Ok, so here’s the scenario:

It freezing outside and I’m meeting J after work in a local pub. So I’m sitting at a table on my own and some random bloke comes up to me straining under the weight of an evidently heavy backpack. In standard London mode I avoid his presence.

“Got a cigaratte?” he asks in an Aussie accent.

My standard response to this frequent request as you walk around London is ignore and keep walking. Smoking is expensive on many levels but I thought to myself… “yeah, why not… help a fellow Aussie out as he treks around with his backpack”.

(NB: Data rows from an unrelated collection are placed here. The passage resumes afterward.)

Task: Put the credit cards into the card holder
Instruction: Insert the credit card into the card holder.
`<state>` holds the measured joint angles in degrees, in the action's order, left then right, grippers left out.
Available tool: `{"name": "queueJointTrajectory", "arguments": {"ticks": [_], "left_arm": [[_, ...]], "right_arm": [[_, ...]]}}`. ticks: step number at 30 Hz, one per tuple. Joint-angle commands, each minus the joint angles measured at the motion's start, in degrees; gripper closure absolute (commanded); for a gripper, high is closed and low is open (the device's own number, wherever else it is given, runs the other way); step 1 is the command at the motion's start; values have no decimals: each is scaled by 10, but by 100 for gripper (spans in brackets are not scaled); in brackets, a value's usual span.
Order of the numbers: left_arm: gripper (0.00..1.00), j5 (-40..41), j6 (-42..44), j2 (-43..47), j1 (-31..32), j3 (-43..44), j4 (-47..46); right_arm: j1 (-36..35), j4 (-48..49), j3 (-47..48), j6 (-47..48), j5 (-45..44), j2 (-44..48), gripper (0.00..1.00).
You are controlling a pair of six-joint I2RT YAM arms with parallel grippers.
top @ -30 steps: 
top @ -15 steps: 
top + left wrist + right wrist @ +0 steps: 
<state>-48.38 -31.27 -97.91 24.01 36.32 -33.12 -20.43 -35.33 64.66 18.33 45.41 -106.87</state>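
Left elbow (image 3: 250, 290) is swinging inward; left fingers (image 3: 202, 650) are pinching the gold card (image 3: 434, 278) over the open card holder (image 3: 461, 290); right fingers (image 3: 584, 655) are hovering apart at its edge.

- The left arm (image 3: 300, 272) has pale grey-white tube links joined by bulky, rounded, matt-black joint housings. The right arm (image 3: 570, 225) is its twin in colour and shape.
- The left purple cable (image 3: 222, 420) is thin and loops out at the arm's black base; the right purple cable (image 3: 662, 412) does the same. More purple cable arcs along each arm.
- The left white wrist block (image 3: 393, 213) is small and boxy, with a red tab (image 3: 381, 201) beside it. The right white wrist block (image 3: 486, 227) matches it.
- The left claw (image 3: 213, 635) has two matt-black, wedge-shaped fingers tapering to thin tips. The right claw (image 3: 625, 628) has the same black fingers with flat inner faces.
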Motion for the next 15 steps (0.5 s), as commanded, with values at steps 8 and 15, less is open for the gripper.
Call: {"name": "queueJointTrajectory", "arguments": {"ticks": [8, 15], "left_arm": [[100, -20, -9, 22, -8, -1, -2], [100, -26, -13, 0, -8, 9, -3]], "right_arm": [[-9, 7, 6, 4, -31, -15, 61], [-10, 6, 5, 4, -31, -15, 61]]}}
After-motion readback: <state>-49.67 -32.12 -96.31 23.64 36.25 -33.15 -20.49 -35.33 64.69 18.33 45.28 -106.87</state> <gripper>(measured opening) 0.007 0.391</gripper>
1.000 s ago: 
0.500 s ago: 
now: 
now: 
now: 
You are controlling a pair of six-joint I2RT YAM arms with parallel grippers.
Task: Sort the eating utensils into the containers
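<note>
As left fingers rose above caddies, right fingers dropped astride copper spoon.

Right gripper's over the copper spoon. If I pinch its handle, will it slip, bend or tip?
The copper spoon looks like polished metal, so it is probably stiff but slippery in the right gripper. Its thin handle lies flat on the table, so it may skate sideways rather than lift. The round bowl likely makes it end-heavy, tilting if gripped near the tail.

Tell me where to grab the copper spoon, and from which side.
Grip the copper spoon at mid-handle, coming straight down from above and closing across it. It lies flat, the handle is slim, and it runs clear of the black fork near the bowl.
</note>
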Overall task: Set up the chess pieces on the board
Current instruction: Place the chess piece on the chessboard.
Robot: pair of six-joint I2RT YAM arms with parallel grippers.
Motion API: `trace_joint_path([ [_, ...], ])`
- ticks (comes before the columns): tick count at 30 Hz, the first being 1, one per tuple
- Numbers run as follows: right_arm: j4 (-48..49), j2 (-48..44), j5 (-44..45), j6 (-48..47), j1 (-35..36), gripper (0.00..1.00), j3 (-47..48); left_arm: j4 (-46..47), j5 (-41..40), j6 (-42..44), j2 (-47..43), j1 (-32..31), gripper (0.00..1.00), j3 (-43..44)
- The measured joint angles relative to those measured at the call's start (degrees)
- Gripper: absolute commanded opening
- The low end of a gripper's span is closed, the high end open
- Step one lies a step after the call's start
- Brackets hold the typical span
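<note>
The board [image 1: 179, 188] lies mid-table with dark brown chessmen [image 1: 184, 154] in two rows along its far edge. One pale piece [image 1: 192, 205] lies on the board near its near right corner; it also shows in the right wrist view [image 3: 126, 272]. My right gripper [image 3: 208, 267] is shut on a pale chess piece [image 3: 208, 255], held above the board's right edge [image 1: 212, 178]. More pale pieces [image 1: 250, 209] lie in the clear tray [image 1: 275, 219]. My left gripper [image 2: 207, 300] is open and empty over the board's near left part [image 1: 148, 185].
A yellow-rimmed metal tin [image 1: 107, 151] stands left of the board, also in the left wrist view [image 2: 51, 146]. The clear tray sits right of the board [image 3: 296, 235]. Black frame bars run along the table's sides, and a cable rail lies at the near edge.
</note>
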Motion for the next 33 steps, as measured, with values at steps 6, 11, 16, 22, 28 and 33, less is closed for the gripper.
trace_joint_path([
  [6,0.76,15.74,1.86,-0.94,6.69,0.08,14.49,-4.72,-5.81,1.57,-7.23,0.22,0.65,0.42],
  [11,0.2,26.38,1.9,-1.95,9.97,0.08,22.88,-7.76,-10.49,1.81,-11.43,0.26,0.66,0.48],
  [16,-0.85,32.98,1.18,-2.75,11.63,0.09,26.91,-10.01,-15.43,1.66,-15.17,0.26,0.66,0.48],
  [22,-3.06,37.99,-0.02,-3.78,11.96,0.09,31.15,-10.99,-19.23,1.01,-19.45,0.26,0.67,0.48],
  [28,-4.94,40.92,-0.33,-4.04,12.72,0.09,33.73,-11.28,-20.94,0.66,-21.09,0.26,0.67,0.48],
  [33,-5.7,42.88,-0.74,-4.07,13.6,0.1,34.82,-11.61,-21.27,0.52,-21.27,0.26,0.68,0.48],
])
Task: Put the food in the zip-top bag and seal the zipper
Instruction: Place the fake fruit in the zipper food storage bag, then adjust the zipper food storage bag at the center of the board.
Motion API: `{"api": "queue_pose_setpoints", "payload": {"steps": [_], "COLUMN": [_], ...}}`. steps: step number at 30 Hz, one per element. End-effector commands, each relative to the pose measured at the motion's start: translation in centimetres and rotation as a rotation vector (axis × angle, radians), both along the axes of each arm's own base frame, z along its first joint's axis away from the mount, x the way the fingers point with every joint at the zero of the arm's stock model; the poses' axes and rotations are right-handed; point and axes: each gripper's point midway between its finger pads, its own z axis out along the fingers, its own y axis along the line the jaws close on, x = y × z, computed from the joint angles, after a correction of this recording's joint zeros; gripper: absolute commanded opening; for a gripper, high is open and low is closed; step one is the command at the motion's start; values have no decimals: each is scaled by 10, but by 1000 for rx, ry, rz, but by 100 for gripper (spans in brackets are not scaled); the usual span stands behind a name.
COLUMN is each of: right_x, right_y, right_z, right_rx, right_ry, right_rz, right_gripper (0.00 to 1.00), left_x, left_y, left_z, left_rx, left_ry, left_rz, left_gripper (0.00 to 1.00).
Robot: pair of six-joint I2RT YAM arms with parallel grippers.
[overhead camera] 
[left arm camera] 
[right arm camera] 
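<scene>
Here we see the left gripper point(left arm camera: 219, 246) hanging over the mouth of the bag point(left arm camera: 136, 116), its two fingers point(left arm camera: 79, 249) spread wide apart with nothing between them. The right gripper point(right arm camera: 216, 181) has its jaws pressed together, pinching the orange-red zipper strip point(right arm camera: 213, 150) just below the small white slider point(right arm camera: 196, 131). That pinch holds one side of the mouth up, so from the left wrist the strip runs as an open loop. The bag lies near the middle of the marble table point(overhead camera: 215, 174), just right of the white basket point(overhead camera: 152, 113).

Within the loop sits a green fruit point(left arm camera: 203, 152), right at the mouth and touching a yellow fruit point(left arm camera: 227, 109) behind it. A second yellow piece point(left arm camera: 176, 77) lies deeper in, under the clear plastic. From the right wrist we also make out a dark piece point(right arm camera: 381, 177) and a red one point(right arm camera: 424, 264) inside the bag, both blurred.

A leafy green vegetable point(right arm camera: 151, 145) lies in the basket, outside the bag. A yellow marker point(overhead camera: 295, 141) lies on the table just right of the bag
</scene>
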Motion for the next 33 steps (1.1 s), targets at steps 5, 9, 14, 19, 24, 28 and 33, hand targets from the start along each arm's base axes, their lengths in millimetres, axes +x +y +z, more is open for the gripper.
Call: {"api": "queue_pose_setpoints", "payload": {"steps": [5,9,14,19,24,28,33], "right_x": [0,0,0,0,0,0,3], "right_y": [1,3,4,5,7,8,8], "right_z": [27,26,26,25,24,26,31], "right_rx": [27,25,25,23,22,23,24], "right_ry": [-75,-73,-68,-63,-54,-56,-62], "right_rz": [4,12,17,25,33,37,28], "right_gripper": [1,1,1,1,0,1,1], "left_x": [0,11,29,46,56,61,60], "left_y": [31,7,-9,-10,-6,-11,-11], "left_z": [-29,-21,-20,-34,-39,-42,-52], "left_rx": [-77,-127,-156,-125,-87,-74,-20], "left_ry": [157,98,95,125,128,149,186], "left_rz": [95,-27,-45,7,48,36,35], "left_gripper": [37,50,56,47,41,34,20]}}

So I’ve fished out my second last smoke and handed it to him (knowing I’d need to get a new pack shortly). Then he stands there with an expectant look on his face. Oh right… he needs a light. So I spark it for him.

The second it’s lit he turns and walks away.

TWAT MOTHERFUCKER WHAT????

I’ve gone after him and, rare for me, confronted him: “No ‘Cheers’ or ‘Thanks’ MATE??” to which I received a sardonic “sorry”.
I’ve since had a ‘mental replay moment’ where I envisage grabbing the cig back and shoving it in his eye (luckily J returned from the ladies in time to calm me down so we could go watch !!!).

Lessons?

1. Cunts are everywhere and I certainly shouldn’t have rose tinted glasses on when dealing with Aussies abroad.
2. Never give cigarettes to ‘randoms’… if they’re asking, chances are they’re assholes.
3. Quit smoking.

Now, English people I’ve spoken to have said things like “well Australians don’t grow up understanding etiquette or being polite”.
That upsets me more.
Nice one, random Aussie backpacking fuckwit.

…and breathe.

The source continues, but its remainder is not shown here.